> [Your objective]: Somewhere below are a line with "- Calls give" and a later line with "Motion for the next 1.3". Output exactly those lines and all lines between them.

> [Given data]:
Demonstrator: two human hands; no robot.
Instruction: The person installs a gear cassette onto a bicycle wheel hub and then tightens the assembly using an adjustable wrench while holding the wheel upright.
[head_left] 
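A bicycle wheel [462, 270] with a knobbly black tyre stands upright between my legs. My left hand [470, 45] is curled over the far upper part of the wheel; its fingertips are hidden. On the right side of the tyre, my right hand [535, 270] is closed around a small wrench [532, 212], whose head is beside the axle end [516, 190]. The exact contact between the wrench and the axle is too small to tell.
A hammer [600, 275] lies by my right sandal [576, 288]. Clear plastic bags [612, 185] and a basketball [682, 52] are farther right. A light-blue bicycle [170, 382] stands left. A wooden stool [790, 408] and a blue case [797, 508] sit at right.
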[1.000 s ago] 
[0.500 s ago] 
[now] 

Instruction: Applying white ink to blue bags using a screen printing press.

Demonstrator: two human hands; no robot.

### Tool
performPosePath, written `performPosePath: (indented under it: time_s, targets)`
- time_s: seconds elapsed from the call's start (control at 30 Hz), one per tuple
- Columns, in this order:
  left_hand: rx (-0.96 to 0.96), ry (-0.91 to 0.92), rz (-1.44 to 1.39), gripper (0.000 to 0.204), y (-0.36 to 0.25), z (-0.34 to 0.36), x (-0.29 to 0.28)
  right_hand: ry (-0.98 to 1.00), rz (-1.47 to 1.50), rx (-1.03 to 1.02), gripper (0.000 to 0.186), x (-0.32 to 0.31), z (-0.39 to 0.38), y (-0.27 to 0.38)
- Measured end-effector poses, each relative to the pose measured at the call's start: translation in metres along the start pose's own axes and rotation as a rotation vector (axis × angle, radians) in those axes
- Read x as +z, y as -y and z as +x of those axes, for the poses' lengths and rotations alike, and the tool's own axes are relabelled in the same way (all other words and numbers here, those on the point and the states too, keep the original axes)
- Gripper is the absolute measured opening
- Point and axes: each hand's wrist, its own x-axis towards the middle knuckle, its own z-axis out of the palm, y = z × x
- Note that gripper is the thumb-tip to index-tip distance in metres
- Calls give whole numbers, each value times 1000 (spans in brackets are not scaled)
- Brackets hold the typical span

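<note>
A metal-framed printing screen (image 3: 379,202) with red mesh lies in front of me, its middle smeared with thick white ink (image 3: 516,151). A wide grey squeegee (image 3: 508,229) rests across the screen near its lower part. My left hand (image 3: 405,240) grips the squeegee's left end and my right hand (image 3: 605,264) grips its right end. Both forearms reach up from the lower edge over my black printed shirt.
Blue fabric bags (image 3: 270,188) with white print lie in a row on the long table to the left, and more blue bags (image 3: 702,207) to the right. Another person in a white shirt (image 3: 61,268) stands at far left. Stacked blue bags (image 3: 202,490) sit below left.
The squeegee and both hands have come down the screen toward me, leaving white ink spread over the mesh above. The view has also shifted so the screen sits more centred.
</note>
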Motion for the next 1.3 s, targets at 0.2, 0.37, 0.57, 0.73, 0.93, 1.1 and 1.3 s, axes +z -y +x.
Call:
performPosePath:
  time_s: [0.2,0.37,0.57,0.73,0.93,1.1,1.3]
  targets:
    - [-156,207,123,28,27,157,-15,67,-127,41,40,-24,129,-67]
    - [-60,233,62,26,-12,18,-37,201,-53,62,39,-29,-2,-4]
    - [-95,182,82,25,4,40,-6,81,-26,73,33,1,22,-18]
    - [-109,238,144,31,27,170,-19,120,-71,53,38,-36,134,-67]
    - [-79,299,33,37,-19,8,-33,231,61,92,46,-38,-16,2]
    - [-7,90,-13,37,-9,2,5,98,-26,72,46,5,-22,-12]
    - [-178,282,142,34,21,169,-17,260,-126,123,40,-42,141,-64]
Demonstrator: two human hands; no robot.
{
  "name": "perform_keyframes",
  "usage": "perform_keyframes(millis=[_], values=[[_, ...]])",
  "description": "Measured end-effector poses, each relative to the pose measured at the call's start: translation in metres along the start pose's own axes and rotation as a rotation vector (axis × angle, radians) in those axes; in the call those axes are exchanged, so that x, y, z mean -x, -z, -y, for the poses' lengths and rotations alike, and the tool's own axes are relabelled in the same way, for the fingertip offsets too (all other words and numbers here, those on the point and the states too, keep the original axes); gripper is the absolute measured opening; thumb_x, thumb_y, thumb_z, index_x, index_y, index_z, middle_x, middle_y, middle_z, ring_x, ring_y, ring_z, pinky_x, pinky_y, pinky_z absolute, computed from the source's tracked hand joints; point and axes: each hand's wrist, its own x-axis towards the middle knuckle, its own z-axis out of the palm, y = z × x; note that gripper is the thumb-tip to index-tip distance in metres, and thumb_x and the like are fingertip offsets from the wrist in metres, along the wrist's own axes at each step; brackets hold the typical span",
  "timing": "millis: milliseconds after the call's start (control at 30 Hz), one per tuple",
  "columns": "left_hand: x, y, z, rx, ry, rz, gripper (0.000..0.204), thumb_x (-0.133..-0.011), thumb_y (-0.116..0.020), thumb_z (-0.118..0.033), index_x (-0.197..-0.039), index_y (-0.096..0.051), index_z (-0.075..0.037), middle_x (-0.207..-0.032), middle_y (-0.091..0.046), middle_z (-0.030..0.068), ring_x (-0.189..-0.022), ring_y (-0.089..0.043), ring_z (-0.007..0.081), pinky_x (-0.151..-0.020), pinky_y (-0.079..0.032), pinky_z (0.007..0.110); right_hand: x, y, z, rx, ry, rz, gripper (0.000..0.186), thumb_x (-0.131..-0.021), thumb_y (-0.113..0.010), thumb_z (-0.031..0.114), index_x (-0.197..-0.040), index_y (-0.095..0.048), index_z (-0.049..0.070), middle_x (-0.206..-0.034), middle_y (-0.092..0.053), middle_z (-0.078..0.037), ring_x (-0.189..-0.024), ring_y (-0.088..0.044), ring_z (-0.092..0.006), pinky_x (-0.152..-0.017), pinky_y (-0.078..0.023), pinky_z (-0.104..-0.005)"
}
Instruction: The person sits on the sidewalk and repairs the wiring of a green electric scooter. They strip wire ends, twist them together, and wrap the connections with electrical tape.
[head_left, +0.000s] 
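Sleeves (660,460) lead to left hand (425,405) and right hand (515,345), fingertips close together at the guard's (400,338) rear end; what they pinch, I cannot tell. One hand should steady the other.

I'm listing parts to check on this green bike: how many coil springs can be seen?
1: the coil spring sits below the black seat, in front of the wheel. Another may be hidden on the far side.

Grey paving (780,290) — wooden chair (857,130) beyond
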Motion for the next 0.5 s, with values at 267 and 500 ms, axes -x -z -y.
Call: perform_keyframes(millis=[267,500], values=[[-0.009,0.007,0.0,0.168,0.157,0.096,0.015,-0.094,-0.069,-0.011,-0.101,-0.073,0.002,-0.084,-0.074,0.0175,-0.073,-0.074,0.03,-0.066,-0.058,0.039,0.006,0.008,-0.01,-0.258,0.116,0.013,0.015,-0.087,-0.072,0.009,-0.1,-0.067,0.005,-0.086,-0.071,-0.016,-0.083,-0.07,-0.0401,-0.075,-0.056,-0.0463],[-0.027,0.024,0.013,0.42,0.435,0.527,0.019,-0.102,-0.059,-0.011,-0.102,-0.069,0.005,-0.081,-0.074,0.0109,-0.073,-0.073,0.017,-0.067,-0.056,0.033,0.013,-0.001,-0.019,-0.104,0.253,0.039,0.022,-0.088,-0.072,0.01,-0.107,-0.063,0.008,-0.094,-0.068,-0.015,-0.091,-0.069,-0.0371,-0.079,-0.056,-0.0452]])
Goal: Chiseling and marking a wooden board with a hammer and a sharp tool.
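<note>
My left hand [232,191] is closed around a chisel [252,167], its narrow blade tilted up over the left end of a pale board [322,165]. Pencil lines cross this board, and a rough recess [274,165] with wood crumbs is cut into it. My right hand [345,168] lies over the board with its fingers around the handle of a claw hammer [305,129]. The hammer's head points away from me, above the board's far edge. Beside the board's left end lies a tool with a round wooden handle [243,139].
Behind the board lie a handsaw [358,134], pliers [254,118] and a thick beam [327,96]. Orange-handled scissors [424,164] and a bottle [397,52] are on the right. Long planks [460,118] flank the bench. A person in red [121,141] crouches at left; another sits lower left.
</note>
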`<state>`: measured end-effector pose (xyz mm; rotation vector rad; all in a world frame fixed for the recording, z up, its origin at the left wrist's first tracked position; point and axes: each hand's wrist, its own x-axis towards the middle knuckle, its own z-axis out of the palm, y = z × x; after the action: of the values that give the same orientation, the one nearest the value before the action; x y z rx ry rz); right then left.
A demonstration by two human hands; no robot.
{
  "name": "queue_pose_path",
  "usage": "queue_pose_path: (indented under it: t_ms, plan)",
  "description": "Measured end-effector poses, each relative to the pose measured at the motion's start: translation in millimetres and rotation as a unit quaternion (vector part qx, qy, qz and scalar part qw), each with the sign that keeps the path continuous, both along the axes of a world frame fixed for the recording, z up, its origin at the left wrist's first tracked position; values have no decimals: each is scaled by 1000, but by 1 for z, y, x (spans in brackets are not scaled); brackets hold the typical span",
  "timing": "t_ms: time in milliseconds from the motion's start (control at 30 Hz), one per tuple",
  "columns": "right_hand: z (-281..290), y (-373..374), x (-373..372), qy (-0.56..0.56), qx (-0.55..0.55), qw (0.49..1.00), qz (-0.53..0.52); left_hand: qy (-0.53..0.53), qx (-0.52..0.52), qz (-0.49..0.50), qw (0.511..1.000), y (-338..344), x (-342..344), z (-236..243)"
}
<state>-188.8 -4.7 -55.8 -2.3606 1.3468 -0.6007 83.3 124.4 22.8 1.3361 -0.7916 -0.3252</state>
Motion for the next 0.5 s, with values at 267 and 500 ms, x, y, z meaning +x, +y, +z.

> [Response to the exercise]:
- Calls give whole numbers, each value times 1000 (spans in brackets are not scaled)
- Brackets hold the typical span

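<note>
A metal-framed printing screen (image 3: 379,202) with red mesh lies in front of me, its middle smeared with thick white ink (image 3: 516,151). A wide grey squeegee (image 3: 508,229) rests across the screen near its lower part. My left hand (image 3: 405,240) grips the squeegee's left end and my right hand (image 3: 605,264) grips its right end. Both forearms reach up from the lower edge over my black printed shirt.
Blue fabric bags (image 3: 270,188) with white print lie in a row on the long table to the left, and more blue bags (image 3: 702,207) to the right. Another person in a white shirt (image 3: 61,268) stands at far left. Stacked blue bags (image 3: 202,490) sit below left.
The squeegee and both hands have come down the screen toward me, leaving white ink spread over the mesh above. The view has also shifted so the screen sits more centred.
</note>
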Motion for the next 1.3 s, targets at 0.2, 0.37, 0.57, 0.73, 0.93, 1.1 and 1.3 s, axes +z -y +x.

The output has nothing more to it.